Task: Across the data below, how many lines have the word "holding" in them? Give the number and nothing else.

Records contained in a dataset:

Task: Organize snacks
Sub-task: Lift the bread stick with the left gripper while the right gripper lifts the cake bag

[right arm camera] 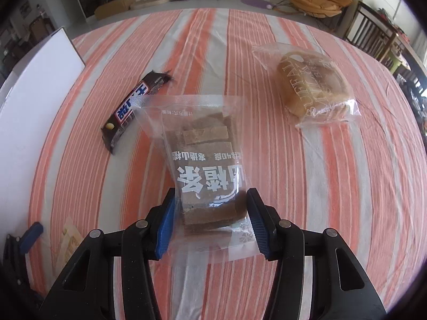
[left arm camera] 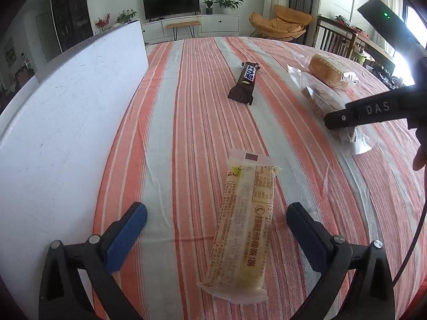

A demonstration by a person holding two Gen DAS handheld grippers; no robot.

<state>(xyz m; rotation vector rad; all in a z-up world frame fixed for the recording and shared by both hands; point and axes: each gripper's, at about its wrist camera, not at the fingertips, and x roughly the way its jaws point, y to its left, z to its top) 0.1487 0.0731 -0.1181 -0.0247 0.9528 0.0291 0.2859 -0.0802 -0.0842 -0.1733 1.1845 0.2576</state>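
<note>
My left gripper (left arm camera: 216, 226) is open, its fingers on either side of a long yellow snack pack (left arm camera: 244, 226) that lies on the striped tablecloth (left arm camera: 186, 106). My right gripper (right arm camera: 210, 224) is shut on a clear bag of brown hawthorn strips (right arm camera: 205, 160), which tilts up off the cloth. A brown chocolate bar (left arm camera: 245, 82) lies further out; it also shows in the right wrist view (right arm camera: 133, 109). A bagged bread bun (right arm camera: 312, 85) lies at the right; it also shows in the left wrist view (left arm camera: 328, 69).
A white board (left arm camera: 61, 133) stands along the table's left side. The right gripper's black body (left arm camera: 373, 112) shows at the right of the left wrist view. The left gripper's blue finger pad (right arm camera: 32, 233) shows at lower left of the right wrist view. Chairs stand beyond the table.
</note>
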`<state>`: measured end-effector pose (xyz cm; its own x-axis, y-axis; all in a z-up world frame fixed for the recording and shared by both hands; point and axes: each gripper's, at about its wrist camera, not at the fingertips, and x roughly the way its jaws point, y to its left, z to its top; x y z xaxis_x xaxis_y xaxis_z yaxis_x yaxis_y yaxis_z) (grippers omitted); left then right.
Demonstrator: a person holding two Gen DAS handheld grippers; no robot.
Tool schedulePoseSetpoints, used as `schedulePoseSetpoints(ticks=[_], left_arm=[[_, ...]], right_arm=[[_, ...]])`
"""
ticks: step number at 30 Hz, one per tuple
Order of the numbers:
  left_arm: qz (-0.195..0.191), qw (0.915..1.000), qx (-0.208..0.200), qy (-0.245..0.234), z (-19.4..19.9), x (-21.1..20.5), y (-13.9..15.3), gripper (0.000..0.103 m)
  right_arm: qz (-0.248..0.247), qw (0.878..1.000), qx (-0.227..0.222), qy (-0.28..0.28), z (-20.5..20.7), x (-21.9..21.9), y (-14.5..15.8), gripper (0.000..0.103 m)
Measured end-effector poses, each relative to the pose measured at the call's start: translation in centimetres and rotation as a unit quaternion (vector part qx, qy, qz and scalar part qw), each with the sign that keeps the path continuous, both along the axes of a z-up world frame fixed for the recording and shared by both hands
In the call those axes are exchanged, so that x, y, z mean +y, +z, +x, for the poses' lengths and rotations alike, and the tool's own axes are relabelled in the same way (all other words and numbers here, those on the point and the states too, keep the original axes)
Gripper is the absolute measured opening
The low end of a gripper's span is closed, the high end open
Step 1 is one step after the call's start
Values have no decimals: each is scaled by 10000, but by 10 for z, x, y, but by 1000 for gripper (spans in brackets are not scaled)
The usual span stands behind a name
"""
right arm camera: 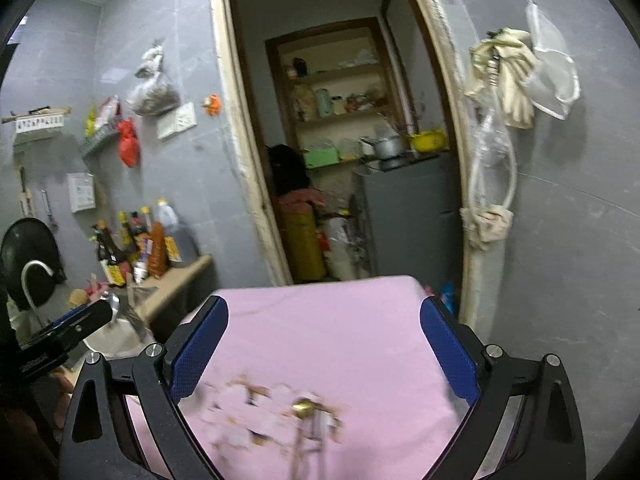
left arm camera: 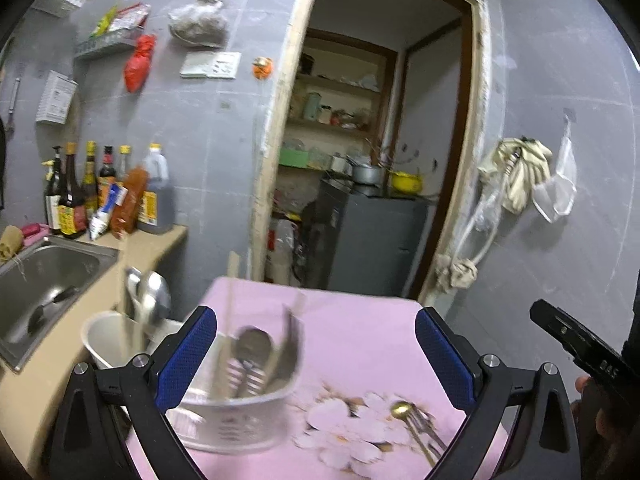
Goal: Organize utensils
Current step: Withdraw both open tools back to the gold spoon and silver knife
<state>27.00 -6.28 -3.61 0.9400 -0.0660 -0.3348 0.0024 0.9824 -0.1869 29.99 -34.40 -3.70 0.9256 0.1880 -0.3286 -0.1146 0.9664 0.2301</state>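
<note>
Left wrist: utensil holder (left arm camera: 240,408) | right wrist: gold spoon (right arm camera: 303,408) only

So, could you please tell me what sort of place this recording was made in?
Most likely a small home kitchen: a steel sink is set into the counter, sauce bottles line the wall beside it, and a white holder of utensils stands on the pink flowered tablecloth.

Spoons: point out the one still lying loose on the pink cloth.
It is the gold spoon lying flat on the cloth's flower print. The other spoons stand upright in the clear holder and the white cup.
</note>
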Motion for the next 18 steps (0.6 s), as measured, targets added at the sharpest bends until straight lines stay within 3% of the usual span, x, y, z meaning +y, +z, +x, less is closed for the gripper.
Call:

Reply to the exercise: 2